The task – Return all the data verbatim but without images.

Raw data –
= = = = = = =

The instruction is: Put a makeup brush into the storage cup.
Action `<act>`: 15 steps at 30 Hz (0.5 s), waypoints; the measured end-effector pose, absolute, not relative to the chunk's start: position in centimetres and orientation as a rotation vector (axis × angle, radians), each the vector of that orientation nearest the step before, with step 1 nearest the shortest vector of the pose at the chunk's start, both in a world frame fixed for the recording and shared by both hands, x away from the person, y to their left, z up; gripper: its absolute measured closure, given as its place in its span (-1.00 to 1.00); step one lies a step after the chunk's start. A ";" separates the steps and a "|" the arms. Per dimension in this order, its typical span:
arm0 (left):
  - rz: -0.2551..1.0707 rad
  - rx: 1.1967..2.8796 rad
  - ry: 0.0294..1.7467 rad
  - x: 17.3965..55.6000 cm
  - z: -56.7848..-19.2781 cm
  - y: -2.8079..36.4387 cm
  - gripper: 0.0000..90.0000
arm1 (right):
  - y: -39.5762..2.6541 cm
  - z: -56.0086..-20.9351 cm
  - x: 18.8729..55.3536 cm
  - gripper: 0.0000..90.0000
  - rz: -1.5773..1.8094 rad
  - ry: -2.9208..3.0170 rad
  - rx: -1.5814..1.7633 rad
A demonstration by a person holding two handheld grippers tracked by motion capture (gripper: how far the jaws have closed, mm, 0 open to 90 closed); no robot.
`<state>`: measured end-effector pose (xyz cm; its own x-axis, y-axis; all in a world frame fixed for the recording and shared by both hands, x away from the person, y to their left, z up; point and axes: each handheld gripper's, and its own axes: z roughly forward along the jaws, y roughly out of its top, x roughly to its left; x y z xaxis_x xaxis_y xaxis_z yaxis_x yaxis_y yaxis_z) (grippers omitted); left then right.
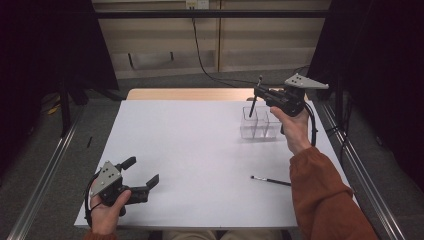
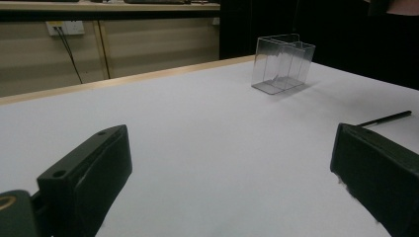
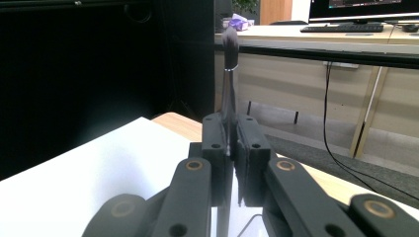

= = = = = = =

Completed exercise –
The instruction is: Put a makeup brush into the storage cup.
Action `<act>`: 15 steps at 30 Hz (0.5 s), waypoints; the measured end-effector pose, absolute, not relative to the chunk's start: position in centimetres and orientation as a rotation vector (axis × angle, radians), each the vector of that orientation nearest the step before, with step 1 nearest the shortest vector of the pose at the chunk's start, both in a world frame fixed for the recording and shared by both hands, x away from the person, y to their left, z up; gripper: its absolute measured closure, given as its place in its span (-1.00 to 1.00); step one lies a step after the chunk's start. A ";" separates the steps and a "|" the arms. Per dimension in this order, its typical span:
arm0 (left):
  - rz: -0.2551..1.0707 rad
  - rx: 1.1967..2.8796 rad
  - ry: 0.0294..1.7467 rad
  - x: 17.3965..55.6000 cm
  - z: -56.7848..-19.2781 cm
  - y: -2.8079..36.4387 cm
  - gripper: 0.0000..90.0000
arm1 (right):
  - y: -39.5762..2.6541 cm
  - z: -56.0086..-20.9351 cm
  - x: 18.8729..55.3536 cm
  - gripper: 0.0000..90.0000
  - rz: -1.5773..1.8094 rad
  - ry: -2.9208..3.0170 rad
  - rx: -1.5814..1.7633 rad
A demonstration by a person holding two handheld grippers tracked by motion capture (gripper: how far the jaws have closed, mm, 0 open to 90 closed); no robot.
`<state>`: measured end-effector pose (xyz cm; its own x-axis, y-axis; all in a world frame fixed for the recording and shared by both hands, x away from the person, y to their left, z up; point and axes: each handheld gripper's, and its own axes: z roughly forward along the jaws, y roughly out of its top, x roughly to its left; x y z xaxis_x xaxis_y xaxis_z yaxis_x yaxis_y yaxis_z) (grippers omitted); left then right.

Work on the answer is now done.